#### Exercise objective:
Here is the task for the records below: repeat exactly the lines from the one with "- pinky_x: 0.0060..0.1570" to the one with "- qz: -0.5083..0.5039", both included, and nothing else.

#### Data excerpts:
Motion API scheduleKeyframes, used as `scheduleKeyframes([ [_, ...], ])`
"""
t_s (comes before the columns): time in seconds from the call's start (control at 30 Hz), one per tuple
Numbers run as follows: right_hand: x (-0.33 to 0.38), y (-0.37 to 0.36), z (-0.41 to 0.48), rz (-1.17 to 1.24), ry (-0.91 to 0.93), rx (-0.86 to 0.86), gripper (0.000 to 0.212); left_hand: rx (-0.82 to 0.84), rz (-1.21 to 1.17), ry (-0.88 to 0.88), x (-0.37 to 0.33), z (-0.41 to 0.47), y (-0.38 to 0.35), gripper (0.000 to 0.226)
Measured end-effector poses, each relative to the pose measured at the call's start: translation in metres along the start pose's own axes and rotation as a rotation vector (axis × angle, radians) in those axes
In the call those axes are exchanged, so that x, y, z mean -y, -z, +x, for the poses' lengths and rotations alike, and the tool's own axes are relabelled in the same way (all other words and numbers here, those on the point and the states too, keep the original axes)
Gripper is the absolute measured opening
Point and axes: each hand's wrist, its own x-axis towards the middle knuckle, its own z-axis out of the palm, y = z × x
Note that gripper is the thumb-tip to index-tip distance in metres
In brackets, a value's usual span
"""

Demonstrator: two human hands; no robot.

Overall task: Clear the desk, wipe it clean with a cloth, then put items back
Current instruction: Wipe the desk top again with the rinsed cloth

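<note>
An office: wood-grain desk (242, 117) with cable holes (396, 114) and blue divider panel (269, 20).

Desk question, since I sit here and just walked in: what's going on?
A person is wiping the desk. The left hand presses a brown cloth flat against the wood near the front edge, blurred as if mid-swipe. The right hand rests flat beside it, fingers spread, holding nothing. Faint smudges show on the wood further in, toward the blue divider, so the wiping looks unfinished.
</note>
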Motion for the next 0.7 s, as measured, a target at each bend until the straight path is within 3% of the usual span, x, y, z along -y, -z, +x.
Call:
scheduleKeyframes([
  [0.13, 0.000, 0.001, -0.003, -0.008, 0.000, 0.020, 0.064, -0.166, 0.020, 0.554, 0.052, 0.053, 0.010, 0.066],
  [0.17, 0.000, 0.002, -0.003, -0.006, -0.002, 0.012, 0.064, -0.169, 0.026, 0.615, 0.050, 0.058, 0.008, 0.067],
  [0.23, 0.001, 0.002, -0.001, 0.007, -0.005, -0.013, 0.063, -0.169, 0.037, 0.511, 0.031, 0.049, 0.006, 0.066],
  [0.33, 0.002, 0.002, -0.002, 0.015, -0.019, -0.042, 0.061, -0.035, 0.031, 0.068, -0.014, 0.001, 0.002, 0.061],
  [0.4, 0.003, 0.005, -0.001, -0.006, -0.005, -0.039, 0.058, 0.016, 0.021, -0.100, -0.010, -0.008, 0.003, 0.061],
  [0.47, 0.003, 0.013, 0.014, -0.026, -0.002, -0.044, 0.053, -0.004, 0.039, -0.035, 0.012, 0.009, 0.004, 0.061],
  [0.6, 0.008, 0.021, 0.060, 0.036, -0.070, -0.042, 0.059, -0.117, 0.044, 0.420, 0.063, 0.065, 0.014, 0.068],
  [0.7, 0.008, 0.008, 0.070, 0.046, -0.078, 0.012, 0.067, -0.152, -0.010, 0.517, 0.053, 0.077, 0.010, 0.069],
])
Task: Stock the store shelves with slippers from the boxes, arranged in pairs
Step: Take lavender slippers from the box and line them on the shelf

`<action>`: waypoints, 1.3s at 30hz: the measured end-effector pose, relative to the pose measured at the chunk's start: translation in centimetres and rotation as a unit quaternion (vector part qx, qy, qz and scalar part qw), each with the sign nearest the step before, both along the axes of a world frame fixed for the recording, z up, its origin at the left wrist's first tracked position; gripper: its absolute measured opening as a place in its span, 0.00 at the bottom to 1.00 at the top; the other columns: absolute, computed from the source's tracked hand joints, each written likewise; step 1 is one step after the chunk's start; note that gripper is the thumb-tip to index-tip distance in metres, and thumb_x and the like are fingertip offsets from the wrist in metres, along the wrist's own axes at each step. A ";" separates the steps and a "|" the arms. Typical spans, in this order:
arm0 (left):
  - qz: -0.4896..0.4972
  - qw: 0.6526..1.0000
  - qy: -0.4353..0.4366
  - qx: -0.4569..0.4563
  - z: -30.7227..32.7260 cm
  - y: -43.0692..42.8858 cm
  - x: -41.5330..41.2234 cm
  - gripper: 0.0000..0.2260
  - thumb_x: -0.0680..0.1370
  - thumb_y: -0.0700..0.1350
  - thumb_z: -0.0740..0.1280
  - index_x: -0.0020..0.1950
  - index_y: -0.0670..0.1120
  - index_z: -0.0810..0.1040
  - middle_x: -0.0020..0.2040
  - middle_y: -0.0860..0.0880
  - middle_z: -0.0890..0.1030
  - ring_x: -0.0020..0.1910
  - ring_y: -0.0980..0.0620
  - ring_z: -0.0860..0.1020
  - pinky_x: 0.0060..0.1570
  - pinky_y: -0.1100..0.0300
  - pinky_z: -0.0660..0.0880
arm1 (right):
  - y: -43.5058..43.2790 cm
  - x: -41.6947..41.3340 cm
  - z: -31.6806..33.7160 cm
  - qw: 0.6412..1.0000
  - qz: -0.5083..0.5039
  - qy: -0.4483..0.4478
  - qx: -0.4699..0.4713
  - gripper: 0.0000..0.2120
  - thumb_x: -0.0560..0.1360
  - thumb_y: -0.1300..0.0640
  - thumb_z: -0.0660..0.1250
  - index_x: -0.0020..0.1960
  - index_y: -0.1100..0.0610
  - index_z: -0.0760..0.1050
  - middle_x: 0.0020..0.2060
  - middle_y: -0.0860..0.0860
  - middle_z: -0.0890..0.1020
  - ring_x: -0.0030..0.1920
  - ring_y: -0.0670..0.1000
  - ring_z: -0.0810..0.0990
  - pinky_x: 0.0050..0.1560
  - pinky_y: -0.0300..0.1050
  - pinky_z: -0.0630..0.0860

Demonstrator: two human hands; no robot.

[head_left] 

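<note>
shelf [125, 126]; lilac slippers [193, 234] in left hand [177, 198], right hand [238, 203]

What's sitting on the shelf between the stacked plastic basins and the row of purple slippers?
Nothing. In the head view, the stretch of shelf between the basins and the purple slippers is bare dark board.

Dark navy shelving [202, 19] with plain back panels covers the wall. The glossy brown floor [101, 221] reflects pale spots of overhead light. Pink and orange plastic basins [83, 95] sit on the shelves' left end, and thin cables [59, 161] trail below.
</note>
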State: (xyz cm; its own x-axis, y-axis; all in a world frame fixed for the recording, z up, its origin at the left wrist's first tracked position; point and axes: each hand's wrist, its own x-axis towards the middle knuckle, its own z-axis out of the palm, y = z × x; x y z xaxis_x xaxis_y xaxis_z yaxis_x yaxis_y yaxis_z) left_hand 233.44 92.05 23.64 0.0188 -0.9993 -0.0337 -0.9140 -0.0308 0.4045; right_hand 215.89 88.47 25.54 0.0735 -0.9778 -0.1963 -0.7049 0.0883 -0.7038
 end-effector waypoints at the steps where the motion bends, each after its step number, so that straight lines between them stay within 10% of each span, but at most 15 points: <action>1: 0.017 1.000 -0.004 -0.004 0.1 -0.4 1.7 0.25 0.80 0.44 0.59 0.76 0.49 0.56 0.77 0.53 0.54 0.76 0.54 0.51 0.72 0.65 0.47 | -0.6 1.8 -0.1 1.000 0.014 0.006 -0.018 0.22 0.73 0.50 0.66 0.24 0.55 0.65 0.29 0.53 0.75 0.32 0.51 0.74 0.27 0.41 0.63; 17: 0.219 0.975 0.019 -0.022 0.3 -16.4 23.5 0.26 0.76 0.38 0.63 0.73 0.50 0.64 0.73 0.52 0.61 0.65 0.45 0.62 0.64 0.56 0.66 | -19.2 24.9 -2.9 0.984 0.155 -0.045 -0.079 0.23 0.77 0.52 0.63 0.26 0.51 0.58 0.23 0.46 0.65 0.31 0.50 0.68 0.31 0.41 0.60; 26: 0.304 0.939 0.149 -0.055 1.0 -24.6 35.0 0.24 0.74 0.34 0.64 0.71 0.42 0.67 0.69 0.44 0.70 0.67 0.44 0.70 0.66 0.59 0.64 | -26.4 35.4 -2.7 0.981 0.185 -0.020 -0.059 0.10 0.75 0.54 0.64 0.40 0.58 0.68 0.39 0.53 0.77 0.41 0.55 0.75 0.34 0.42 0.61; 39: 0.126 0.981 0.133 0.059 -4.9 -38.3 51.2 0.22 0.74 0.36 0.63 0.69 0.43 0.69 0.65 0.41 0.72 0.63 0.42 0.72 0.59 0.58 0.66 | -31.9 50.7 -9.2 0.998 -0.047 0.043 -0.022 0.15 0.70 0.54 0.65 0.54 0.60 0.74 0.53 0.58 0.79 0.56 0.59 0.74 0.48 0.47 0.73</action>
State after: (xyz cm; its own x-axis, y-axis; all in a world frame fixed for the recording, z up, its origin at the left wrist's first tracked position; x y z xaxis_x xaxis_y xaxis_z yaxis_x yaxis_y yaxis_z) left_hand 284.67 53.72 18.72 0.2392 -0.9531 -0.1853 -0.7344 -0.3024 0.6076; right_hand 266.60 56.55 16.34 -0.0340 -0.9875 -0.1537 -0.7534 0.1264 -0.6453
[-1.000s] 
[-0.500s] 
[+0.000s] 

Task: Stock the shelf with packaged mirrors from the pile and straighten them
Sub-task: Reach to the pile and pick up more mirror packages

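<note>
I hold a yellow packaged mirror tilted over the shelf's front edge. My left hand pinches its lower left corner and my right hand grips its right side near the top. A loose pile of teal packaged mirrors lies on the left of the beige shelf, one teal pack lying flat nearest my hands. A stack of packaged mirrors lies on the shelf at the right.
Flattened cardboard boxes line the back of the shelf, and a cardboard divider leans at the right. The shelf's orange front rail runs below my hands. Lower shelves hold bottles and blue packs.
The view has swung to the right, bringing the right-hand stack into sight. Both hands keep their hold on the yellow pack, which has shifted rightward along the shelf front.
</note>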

#### Written solution:
  - pinky_x: 0.0060..0.1570
  - pinky_y: -0.1100..0.0300
  - pinky_z: -0.0660..0.0880
arm1 (right):
  - y: -43.5058..43.2790 cm
  - x: -41.6947..41.3340 cm
  - z: -31.6806..33.7160 cm
  - qw: 0.6412..1.0000
  - qz: -0.5083..0.5039

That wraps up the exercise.